Un atelier international intitulé « L’eucalyptus une essence majeure pour le reboisement à Madagascar » a été organisé les 18 et 19 juin 2013 à l’Université d’Ankatso à Antananarivo (Madagascar). Il a regroupé 70 participants du monde de la recherche et du développement. Les groupes de travail organisés autour des questions d’écologie, d’énergie, de ressources génétiques, de changements globaux ont fait ressortir les acquis et les problématiques à aborder.

Les présentations ont montré l’importance de comprendre et quantifier la relation sol-plante pour aboutir à une gestion rationnelle des plantations d’eucalyptus. Il a également été montré que les eucalyptus peuvent être utilisés pour catalyser la régénération des plantes autochtones. Les changements globaux sont maintenant une réalité à Madagascar. La hausse de la température depuis 1950 est démontrée ainsi que la perturbation des précipitations sur toute l’île. La résilience des plantations d’eucalyptus risque d’être perturbée car de nombreuses espèces présentent une marge de distribution très étroite en fonction de la température. Les sources de graines locales sont toujours utilisées pour étendre les reboisements, mais les arbres sont tous fortement apparentés, ce qui explique en partie la faible vigueur des arbres en plantation. Les propriétés technologiques des eucalyptus sont très satisfaisantes et permettent une valorisation sous forme de bois d’œuvre. De nouvelles techniques de carbonisation permettent une augmentation rentable du rendement des meules. Les plantations en eucalyptus permettent un développement socio-économique des régions isolées et notamment l’électrification de villages par des chaudières et des moteurs à vapeur.

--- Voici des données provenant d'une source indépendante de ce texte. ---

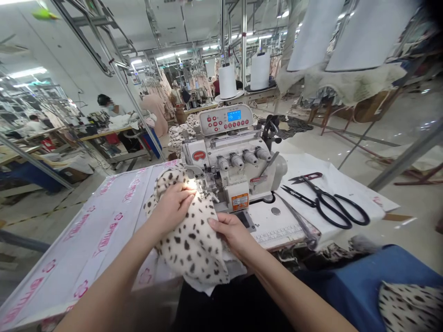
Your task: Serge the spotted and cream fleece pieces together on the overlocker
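Note:
A cream fleece fabric with dark spots (194, 244) lies on the table in front of a white overlock sewing machine (231, 161). My left hand (173, 203) rests flat on the fabric, fingers stretched toward the lit needle area (202, 186). My right hand (231, 233) pinches the fabric's near edge just below the machine's front plate, thumb on top.
Black scissors (328, 203) lie on the white table (104, 221) to the right of the machine. A blue cloth (363, 286) and more spotted fabric (411, 306) sit at lower right. Thread cones (226, 80) stand behind the machine. Other workers sit at tables on the far left.

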`<act>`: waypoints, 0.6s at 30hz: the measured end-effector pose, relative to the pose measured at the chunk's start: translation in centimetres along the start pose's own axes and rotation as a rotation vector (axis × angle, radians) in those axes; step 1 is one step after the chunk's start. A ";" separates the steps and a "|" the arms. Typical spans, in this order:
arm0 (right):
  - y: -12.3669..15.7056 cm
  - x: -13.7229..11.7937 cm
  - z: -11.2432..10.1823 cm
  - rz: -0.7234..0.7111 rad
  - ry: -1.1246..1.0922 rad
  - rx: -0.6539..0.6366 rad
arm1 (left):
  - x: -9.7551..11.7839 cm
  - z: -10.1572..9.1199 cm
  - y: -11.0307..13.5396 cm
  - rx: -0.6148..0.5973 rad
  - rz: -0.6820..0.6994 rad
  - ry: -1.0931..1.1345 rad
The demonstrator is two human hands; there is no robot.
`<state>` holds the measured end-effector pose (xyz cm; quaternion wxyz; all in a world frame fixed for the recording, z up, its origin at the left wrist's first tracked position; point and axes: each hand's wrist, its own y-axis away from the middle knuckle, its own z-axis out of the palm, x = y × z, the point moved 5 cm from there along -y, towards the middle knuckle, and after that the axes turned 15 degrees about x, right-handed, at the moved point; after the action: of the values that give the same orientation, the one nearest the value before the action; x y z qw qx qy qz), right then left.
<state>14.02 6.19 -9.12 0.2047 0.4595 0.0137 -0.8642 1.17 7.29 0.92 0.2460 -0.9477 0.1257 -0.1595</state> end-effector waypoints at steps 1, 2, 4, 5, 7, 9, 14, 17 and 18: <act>-0.2 -0.1 0.1 -0.032 0.030 0.008 | -0.3 0.1 -0.4 -0.005 0.010 0.006; -0.4 -0.2 0.2 -0.071 0.065 0.024 | -0.6 0.2 -0.7 -0.012 0.020 0.011; -0.4 -0.2 0.4 -0.151 0.122 0.063 | -1.3 0.4 -1.3 -0.015 0.030 0.018; -0.2 -0.2 0.4 -0.180 0.127 0.075 | -1.5 0.4 -1.4 -0.015 0.030 0.028; 0.7 0.3 0.5 -0.212 0.118 0.064 | -1.7 0.1 -1.0 0.030 0.011 0.086; 2.3 1.3 0.5 -0.223 0.146 0.031 | -1.3 -0.9 0.5 0.191 -0.013 0.164; 7.0 4.4 -0.3 -0.132 0.323 -0.083 | 1.5 -2.3 10.3 0.534 0.100 0.206; 8.7 4.3 -0.8 -0.180 0.382 -0.077 | 3.5 -0.2 16.8 0.414 0.300 0.197; 9.1 4.0 -0.8 -0.218 0.406 -0.084 | 3.8 0.7 18.6 0.379 0.317 0.202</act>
<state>16.00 -3.36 -11.23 0.1223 0.6107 0.1399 -0.7698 1.96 -9.37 -8.11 0.4272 -0.8326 0.2645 -0.2332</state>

Pour l’avenir il est recommandé́ de passer de la monoculture d’eucalyptus aux systèmes mixtes associant des légumineuses pour améliorer la fertilité des sols et la production des peuplements, et de mieux comprendre le mode de fonctionnement des arbres et de l’écosystème «plantations d’eucalyptus ». Les changements globaux nécessiteront une diversification des espèces à utiliser en reboisement. Il sera donc nécessaire de mieux évaluer et comprendre les déterminants de la croissance des arbres, de la résistance aux parasites, de l’évolution de la fertilité des sols, des propriétés physico- chimiques du bois et des interactions génotype x environnement. Le centre pilote de recherche d’électrification rurale peut servir à développer les recherches sur les impacts socio-économiques et environnementaux et sur la mise en application des politiques et réglementation sur le reboisement et le foncier.